O personagem de Cláudio Marconcine já está sentado, num canto, numa das quatro malas com que divide a cena em Extrato de nós, quando o público adentra a sala de espetáculos da Pequena Companhia de Teatro.

Quando a peça se inicia, ele, espécie de palhaço, demonstra impaciência, batendo o pé, depois tamborilando os dedos contra a bagagem, acompanhando o ritmo do tic tac frenético de um relógio que anuncia a chegada do trem.

O monólogo, teatro quase mudo, foi idealizado e encenado há alguns anos, mas como a melhor arte, tem algo de assustadoramente premonitório, a se concretizar no Brasil de 2019, sob a égide de uma nova ditadura, desta feita deflagrada pelo voto popular.

Os que compartilharem a impaciência inicial do personagem poderão enganar-se, ao fazer comparações com clássicos televisivos como Chaves e Os Trapalhões, com seu humor em parte inocente, de quedas e tropeços que despertam gargalhadas no público.

Boa parte do tempo de Extrato de nós se passa nesse vai e vem, na correria de alguém que tem medo de perder o trem, que foge da chuva, fuma, sente fome e tenta ler uma revista a matar o tempo. O brasileiro comum. Ameaçado pelo próprio Brasil. Com suas cores sequestradas e sua alegria idem. Em que mais que o aeroporto, a morte parece ser a única saída. Infelizmente não de causas naturais, nem a cumprir a expectativa de vida, que deve diminuir muito em breve.
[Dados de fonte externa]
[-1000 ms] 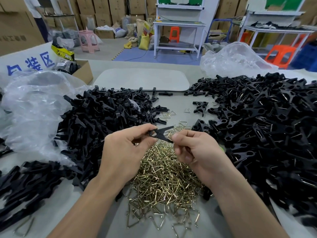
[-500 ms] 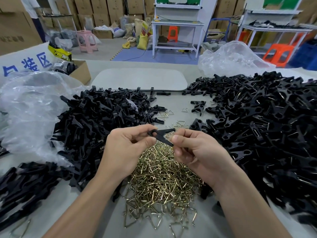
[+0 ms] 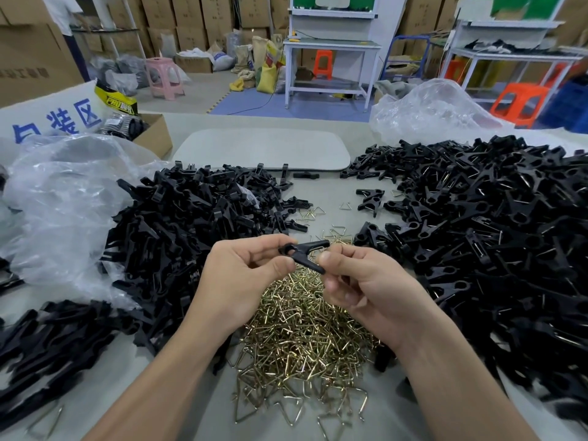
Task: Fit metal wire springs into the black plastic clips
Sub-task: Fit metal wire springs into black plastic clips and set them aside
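Between both hands I hold one black plastic clip point(image 3: 305, 253) above a heap of brass-coloured wire springs point(image 3: 302, 326). My left hand point(image 3: 241, 278) pinches the clip's ringed end between thumb and forefinger. My right hand point(image 3: 366, 288) pinches the clip's two spread arms with thumb and curled fingers; a bit of wire shows at its fingertips. A big pile of black clip parts point(image 3: 191, 237) lies to the left. Another large pile of black clips point(image 3: 486, 249), many with wire in them, lies to the right.
Crumpled clear plastic bags lie at the left point(image 3: 60, 205) and back right point(image 3: 429, 113). A grey pad point(image 3: 264, 148) sits at the table's far side, an open cardboard box point(image 3: 149, 135) beside it. More black parts point(image 3: 47, 342) lie at the near left.
The hands and the clip have stayed almost in place; the clip has turned slightly and its arms now spread a little wider between my fingers.
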`<state>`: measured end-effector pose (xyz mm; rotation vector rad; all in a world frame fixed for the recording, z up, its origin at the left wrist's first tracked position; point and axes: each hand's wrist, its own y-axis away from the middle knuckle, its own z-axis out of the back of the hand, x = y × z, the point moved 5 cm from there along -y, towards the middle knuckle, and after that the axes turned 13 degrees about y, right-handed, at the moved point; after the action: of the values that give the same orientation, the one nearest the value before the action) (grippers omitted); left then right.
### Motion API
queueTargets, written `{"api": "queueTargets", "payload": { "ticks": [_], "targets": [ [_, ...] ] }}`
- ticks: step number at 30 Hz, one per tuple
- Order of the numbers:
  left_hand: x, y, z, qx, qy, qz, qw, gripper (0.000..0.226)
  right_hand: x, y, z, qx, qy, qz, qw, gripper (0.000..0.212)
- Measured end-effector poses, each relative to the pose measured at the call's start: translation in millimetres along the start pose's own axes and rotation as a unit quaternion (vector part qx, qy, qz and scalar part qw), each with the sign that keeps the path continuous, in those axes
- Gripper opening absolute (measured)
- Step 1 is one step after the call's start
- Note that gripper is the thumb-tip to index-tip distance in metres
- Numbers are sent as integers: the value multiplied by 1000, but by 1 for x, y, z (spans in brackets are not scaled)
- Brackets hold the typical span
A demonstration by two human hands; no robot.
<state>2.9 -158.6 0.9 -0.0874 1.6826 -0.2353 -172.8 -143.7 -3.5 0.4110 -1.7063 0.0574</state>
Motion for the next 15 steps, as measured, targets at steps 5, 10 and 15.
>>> {"api": "queueTargets", "payload": {
  "ticks": [5, 10, 15],
  "targets": [
    [-7, 2, -3, 40, 58, -26, 997, 35, -3, 2, -2, 60, -20, -19, 998, 19],
    [-6, 2, -5, 63, 46, -25, 997, 33, -1, 9, -17, 163, -109, -23, 980, 57],
    [-5, 8, -3, -33, -133, -68, 988, 58, -2, 4, -19, 94, -88, -18, 992, 42]
  ]
}}
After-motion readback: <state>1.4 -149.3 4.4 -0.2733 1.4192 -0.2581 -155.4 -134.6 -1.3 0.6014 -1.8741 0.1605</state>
Cláudio Marconcine interage com a plateia, mas sem a vulgaridade típica das comédias que buscam o constrangimento alheio diante do vazio de um humorismo que nem mereceria assim ser chamado. Ele tem elegância e tato: sente o clima e o público.
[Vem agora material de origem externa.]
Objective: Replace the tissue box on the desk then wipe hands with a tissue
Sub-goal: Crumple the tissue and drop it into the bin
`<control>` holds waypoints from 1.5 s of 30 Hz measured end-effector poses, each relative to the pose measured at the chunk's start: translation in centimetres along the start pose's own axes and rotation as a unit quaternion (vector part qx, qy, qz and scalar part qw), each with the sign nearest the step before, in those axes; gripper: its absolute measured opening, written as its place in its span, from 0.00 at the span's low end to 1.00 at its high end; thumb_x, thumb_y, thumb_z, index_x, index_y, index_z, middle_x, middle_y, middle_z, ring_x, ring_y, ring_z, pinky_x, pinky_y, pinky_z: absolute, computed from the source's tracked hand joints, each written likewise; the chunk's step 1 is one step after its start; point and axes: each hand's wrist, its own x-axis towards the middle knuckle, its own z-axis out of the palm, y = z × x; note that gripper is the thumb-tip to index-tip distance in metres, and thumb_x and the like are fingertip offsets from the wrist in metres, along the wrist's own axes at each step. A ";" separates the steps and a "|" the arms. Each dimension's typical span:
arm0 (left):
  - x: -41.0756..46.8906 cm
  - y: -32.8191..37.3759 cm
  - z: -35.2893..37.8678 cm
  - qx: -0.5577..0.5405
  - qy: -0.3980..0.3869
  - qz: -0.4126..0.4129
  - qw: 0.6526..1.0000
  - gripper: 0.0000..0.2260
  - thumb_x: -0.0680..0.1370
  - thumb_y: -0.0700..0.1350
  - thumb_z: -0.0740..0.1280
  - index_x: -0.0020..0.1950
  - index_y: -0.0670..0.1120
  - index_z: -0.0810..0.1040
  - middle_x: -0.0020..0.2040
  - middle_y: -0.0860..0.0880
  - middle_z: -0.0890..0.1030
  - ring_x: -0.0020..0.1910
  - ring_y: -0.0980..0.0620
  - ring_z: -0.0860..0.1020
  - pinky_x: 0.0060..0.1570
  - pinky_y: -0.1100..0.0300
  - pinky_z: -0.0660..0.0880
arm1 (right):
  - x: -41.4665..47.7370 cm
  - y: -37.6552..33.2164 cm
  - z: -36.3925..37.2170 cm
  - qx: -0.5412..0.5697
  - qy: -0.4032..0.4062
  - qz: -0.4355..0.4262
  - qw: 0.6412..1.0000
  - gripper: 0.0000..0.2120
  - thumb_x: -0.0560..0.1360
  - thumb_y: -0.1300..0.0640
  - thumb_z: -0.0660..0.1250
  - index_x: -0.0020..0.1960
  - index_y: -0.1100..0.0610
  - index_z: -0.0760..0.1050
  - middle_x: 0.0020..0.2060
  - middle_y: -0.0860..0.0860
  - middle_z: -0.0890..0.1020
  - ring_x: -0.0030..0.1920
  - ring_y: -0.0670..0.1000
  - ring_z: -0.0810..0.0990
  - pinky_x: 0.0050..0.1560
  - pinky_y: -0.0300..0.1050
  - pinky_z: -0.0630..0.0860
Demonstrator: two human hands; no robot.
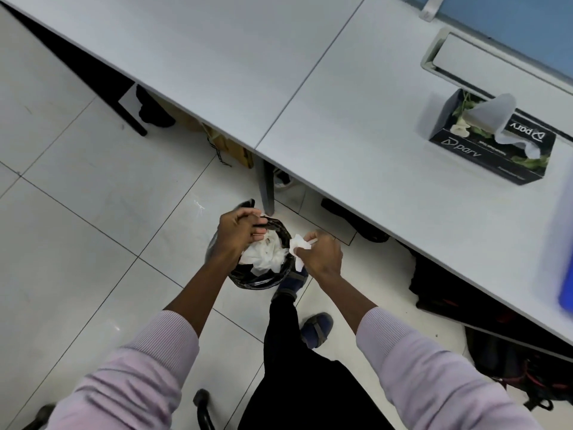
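A black tissue box [483, 152] with a flower print lies on the grey desk [341, 119] at the right, and one white tissue [499, 119] sticks up out of it. Down on the floor, my right hand [321, 254] is shut on a crumpled white tissue [298, 246] at the right rim of a small bin lined with a black bag [263, 279]. My left hand [237, 232] is over the bin's far left side, fingers curled on the bag's edge. Used white tissues [263, 256] fill the bin.
A metal-framed cable slot [434, 62] sits in the desk behind the box. A blue blurred object [566, 259] is at the right edge. Dark bags [496, 330] and a cardboard box [229, 144] sit under the desk. My shoes [316, 328] stand next to the bin.
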 end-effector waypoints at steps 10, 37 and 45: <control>-0.5 -1.3 -4.7 -0.013 0.053 0.009 0.998 0.09 0.80 0.38 0.64 0.58 0.36 0.81 0.53 0.34 0.85 0.37 0.47 0.82 0.37 0.59 0.82 | 0.7 0.7 5.7 0.198 -0.054 0.187 0.961 0.10 0.67 0.68 0.76 0.39 0.55 0.81 0.46 0.55 0.86 0.41 0.54 0.88 0.53 0.49 0.85; -4.0 3.0 2.7 0.215 -0.071 0.030 0.974 0.06 0.77 0.38 0.66 0.47 0.46 0.82 0.43 0.45 0.85 0.37 0.49 0.82 0.38 0.57 0.80 | 0.3 -2.2 -5.2 0.199 -0.239 0.110 0.944 0.16 0.79 0.57 0.68 0.63 0.66 0.76 0.50 0.60 0.82 0.47 0.60 0.83 0.52 0.54 0.83; -10.1 15.5 14.8 0.419 -0.183 0.205 0.866 0.10 0.76 0.45 0.68 0.56 0.47 0.84 0.54 0.44 0.86 0.54 0.43 0.84 0.60 0.47 0.79 | -1.6 -6.2 -23.2 0.132 -0.118 0.024 0.984 0.16 0.78 0.56 0.70 0.60 0.66 0.78 0.47 0.58 0.81 0.42 0.57 0.80 0.41 0.47 0.79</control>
É um dos maiores atores que já vi em cena na vida. Até o aparentemente mais simples esgar, nele é minuciosamente estudado e ensaiado. Qualquer gesto seu é milimetricamente calculado e tudo aparenta naturalidade. Não à toa integra uma das maiores companhias de teatro do Brasil, a despeito do nome – que faz referência ao número pequeno de integrantes.
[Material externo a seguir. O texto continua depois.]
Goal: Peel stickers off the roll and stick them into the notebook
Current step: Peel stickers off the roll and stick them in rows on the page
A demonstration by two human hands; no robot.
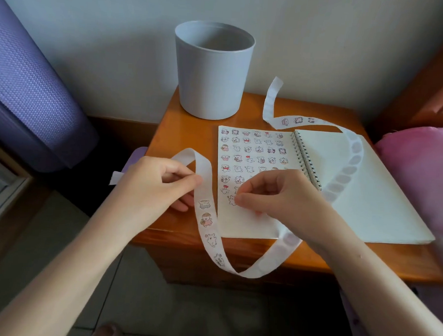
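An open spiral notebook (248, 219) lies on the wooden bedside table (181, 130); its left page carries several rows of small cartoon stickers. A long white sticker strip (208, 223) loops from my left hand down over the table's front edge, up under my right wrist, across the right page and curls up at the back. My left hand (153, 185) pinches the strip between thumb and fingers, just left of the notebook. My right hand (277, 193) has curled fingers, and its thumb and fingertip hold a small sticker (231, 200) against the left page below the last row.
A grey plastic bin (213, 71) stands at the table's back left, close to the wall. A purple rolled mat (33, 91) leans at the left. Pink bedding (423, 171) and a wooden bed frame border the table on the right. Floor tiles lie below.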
Extrato de nós traduz o Brasil – e os brasileiros – que insiste/m em rir, mesmo com a tragédia batendo a porta e a desgraça invadindo a casa. A nação.

Ria se/quem puder, chore quem quiser, aplauda e peça bis. O ator em cena e sua Pequena Companhia fazem jus.

Serviço

Extrato de nós terá outras duas apresentações hoje (25) e amanhã (26), às 19h, na sede da Pequena Companhia de Teatro (Rua do Giz, 295, Praia Grande). Os ingressos custam R$ 30,00 (casadinha: R$ 40,00; estudantes e nomes na lista amiga pelas redes sociais da companhia pagam meia).